The avalanche risk in the Northern French Alps will move to High on Monday during the day. Fresh slabs will form under the influence of the strong winds and these will be sitting on a snowpack that has been fragilized by the recent cold weather at altitude. Backcountry travellers should be extremely cautious. More snow is expected at altitude throughout the week bringing the total to around 1meter.

The best ski touring conditions are currently around the col du Lauteret/Briancon area with some tourng in the Haute-Maurienne and Chablais. There is a good base in the central Pyrenees above 2200 meters.
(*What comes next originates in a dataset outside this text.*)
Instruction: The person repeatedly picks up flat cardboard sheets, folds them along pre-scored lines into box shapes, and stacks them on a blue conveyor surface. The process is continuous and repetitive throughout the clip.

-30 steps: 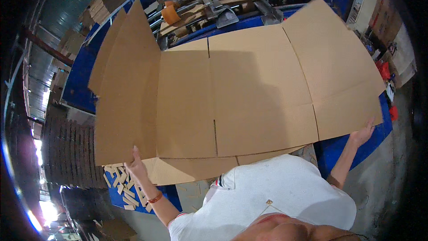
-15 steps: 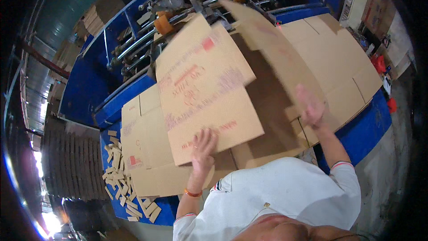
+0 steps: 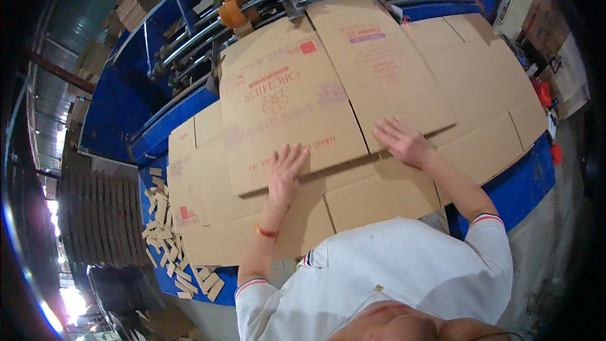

The snowline in the Northern Alps is around 1600-1700 meters. 1200 meters in the Jura.

 
 
Posted: 03 December 2007 10:01 AM   [ # 1 ]  
Administrator
RankRankRankRank
Total Posts:  2234
Joined  2003-10-24

It was a very blustery night down here in the Chartreuse with a lot of rain, quite warm, 7C at 400m this morning with the zero iso round about 1500m. There was fresh snow from 1400m falling to 1200m in the Savoie and 900m in the Jura (yes I drove to Geneva this morning). Temperatures are above average for the start of December but the fresh snow should get the resorts up and running. Meteo France warns that lower parts of glaciers are still not properly covered so snow bridges.

This week winds will be from the West turning South-Westerly so watch out for fresh slabs on North-West to East sector slopes. Time to be very careful off-piste or ski touring.

 
 
Posted: 03 December 2007 05:03 PM   [ # 2 ]  
Newbie
Rank
Total Posts:  8
Joined  2007-10-25

Indeed it looks very snowy and windy for the forseeable future.

The GFS forecast for the next 10 days is here:
http://www.weatherunderground.com/modelmaps/maps.asp?model=GFS&domain=EU
At the moment the depressions come think and fast over the next 10 days, with no significant break in the weather due until next Friday.  Note, however, that I’ve found the GFS model to be completely unreliable beyond 7-8 days. 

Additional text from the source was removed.